Full disclosure: currently and never previously employed by Oracle or Sun, or worked on the above store. Just came across it recently :)
Upvotes: 1
Reputation: 11
Thanks JGibel, Our data would eventually end up in HDFS eventually, and the object container file format does ensure that the schema is only written as a header on the file.
For uses other than HDFS, I was under the wrong assumption that the schema would be attached to every encoded data, but its not the case, meaning you need the schema to deserialize it, but the serialized data does not have to have the schema string attached to it.
E.g.
DatumWriter<TransactionInfo> eventDatumWriter = new SpecificDatumWriter<TransactionInfo>(TransactionInfo.class);
TransactionInfo t1 = getTransaction();
ByteArrayOutputStream baos = new ByteArrayOutputStream();
BinaryEncoder becoder = EncoderFactory.get().binaryEncoder(baos, null);
eventDatumWriter.setSchema(t1.getSchema());
eventDatumWriter.write(t1, becoder);
becoder.flush();
Upvotes: 0
Reputation: 257
I'm pretty sure you will always need the schema to be stored with the data. This is because Avro will use it when reading and writing to the .avro file.
According to http://docs.oracle.com/cd/NOSQL/html/GettingStartedGuide/avroschemas.html:
You apply a schema to the value portion of an Oracle NoSQL Database record using Avro bindings. These bindings are used to serialize values before writing them, and to deserialize values after reading them. The usage of these bindings requires your applications to use the Avro data format, which means that each stored value is associated with a schema.

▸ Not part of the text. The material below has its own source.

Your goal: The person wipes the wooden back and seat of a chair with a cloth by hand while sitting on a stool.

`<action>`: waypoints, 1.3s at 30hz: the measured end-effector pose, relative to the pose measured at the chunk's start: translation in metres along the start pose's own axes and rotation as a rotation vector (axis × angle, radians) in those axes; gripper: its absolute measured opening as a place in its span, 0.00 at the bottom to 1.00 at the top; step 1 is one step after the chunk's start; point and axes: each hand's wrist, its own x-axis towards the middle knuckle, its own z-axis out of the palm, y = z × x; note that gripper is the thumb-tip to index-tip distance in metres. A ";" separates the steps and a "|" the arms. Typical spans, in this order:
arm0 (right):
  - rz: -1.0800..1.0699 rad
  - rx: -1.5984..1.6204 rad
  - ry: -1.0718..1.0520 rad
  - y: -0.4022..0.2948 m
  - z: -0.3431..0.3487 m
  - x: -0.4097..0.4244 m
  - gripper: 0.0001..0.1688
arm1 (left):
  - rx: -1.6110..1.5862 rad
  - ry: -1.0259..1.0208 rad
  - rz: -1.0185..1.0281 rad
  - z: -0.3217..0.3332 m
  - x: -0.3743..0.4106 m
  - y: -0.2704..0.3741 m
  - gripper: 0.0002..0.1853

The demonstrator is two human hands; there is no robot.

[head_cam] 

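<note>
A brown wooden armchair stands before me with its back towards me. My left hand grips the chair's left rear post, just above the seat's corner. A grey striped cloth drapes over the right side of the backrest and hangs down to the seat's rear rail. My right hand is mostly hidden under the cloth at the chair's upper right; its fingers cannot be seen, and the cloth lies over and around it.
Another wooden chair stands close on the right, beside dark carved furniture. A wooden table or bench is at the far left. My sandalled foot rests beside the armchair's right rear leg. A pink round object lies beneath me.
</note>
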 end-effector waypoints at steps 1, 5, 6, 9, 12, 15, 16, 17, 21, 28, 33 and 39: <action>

As far as size difference, you only have to store the schema once, so in the big scheme of things, it doesn't make that much of a difference. My schema takes up 105.5KB (And that is a really large schema, yours shouldn't be that large) and each serialized value takes up 3.3KB. I'm not sure what the difference would be for just the raw json of the data, but according to that link I posted:
Each value is stored without any metadata other than a small internal schema identifier, between 1 and 4 bytes in size.
But I believe that may just be for single, simple values.
This is on HDFS for me btw.
Upvotes: 0